For each record below, write an exact copy.
===== Given records =====
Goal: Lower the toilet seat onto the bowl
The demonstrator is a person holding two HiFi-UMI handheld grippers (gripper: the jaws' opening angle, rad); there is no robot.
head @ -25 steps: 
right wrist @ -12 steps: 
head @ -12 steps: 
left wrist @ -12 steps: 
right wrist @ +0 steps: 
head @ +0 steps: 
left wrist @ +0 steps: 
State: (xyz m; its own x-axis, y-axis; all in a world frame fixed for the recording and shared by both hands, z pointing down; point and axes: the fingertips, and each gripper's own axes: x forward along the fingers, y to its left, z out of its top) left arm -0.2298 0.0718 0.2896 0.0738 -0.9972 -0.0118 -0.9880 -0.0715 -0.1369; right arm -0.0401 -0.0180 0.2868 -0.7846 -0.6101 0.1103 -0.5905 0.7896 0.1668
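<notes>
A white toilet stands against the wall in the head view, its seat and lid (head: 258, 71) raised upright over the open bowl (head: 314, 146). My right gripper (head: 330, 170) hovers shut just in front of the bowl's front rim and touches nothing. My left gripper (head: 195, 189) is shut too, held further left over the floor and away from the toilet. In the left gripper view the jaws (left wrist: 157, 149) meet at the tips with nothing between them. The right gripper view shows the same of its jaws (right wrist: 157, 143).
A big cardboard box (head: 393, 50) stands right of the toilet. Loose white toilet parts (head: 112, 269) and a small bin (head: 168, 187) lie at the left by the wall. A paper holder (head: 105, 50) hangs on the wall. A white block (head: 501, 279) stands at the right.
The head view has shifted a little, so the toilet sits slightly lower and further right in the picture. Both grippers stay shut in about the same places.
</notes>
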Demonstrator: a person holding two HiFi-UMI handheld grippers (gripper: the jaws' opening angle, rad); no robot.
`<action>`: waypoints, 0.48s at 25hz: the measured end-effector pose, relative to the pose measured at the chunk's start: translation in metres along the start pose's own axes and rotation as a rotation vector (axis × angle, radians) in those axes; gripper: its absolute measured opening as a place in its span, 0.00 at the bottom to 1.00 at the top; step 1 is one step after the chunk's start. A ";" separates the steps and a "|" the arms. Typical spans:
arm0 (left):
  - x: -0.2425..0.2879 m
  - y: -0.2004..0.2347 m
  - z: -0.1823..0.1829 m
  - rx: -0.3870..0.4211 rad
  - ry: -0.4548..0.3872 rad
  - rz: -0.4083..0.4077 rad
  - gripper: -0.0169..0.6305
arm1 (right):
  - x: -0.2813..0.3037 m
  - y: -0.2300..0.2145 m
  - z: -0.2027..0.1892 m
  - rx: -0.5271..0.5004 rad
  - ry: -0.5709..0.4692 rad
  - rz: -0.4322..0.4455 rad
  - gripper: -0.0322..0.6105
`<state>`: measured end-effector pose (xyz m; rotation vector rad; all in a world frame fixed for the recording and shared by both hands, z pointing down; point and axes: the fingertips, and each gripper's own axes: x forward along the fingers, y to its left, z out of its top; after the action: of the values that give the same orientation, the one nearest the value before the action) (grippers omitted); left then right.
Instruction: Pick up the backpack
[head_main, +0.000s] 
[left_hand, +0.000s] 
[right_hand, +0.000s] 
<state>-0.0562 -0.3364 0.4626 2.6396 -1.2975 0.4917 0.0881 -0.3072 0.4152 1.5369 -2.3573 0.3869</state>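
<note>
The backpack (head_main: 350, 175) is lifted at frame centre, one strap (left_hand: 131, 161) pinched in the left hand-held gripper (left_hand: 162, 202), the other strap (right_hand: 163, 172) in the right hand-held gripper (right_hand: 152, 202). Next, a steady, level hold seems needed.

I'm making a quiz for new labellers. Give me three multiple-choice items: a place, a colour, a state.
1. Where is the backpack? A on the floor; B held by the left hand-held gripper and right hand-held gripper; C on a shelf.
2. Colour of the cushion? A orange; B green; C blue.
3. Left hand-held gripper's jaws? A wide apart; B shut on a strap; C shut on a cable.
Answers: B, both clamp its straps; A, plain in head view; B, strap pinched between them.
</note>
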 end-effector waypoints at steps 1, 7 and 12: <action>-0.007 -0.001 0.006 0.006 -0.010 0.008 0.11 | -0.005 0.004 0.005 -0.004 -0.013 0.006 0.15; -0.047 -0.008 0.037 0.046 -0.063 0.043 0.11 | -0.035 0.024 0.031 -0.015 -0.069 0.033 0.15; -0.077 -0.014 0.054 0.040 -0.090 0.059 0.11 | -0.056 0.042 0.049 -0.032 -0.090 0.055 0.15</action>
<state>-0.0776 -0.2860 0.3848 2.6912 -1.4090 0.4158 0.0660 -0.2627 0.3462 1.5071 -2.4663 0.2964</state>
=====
* Task answer *
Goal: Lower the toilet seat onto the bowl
The demonstrator is a person holding two HiFi-UMI handheld grippers (gripper: the jaws' opening angle, rad); there is no robot.
head @ -25 steps: 
right wrist @ -12 steps: 
head @ -12 steps: 
left wrist @ -12 steps: 
right wrist @ +0 steps: 
head @ +0 steps: 
left wrist @ +0 steps: 
State: (xyz m; its own x-axis, y-axis; all in a world frame fixed for the recording and shared by both hands, z pointing down; point and axes: the fingertips, and each gripper's own axes: x forward along the fingers, y to its left, z out of its top) left arm -0.2298 0.0718 0.2896 0.0738 -0.9972 -0.0118 -0.9880 -0.0715 -0.1369; right arm -0.0401 -0.0180 0.2868 -0.7846 -0.6101 0.1103 -0.5905 0.7896 0.1668
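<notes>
A white toilet stands against the wall in the head view, its seat and lid (head: 258, 71) raised upright over the open bowl (head: 314, 146). My right gripper (head: 330, 170) hovers shut just in front of the bowl's front rim and touches nothing. My left gripper (head: 195, 189) is shut too, held further left over the floor and away from the toilet. In the left gripper view the jaws (left wrist: 157, 149) meet at the tips with nothing between them. The right gripper view shows the same of its jaws (right wrist: 157, 143).
A big cardboard box (head: 393, 50) stands right of the toilet. Loose white toilet parts (head: 112, 269) and a small bin (head: 168, 187) lie at the left by the wall. A paper holder (head: 105, 50) hangs on the wall. A white block (head: 501, 279) stands at the right.
The head view has shifted a little, so the toilet sits slightly lower and further right in the picture. Both grippers stay shut in about the same places.
</notes>
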Demonstrator: a person holding two HiFi-UMI handheld grippers (gripper: the jaws' opening angle, rad); no robot.
`<action>`: waypoints, 0.48s at 25hz: the measured end-effector pose, relative to the pose measured at the chunk's start: translation in metres along the start pose's own axes and rotation as a rotation vector (axis × angle, radians) in those axes; gripper: its absolute measured opening as a place in its span, 0.00 at the bottom to 1.00 at the top; step 1 is one step after the chunk's start. A ";" separates the steps and a "|" the arms. Typical spans:
arm0 (left):
  - x: -0.2425..0.2879 m
  - y: -0.2004..0.2347 m
  - z: -0.1823..0.1829 m
  - rx: -0.3870..0.4211 rad
  - ry: -0.4548..0.3872 rad
  - rz: -0.4083..0.4077 rad
  - gripper: -0.0169..0.6305
arm1 (right):
  - x: -0.2813..0.3037 m
  - y: -0.2300..0.2145 m
  - z: -0.2027..0.1892 m
  - rx: -0.5271..0.5004 rad
  - ry: -0.5709..0.4692 rad
  - rz: -0.4322..0.4455 rad
  - gripper: -0.0322..0.6105
`<state>`: measured end-effector pose (xyz m; rotation vector rad; all in a world frame fixed for the recording and shared by both hands, z pointing down; point and axes: the fingertips, and each gripper's own axes: x forward along the fingers, y to its left, z out of its top; after the action: of the values that give the same orientation, the one nearest the value before the action) (grippers omitted); left then right.
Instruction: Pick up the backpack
[head_main, +0.000s] 
[left_hand, +0.000s] 
[right_hand, +0.000s] 
<state>-0.0562 -0.3364 0.4626 2.6396 -1.2975 0.4917 0.0881 -0.3072 0.4152 1.5369 -2.3573 0.3869</state>
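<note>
The backpack (head_main: 350, 175) is lifted at frame centre, one strap (left_hand: 131, 161) pinched in the left hand-held gripper (left_hand: 162, 202), the other strap (right_hand: 163, 172) in the right hand-held gripper (right_hand: 152, 202). Next, a steady, level hold seems needed.

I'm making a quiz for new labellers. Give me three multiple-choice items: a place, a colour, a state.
1. Where is the backpack? A on the floor; B held by the left hand-held gripper and right hand-held gripper; C on a shelf.
2. Colour of the cushion? A orange; B green; C blue.
3. Left hand-held gripper's jaws? A wide apart; B shut on a strap; C shut on a cable.
Answers: B, both clamp its straps; A, plain in head view; B, strap pinched between them.
</note>
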 end-effector waypoints at steps 1, 7 and 12: <action>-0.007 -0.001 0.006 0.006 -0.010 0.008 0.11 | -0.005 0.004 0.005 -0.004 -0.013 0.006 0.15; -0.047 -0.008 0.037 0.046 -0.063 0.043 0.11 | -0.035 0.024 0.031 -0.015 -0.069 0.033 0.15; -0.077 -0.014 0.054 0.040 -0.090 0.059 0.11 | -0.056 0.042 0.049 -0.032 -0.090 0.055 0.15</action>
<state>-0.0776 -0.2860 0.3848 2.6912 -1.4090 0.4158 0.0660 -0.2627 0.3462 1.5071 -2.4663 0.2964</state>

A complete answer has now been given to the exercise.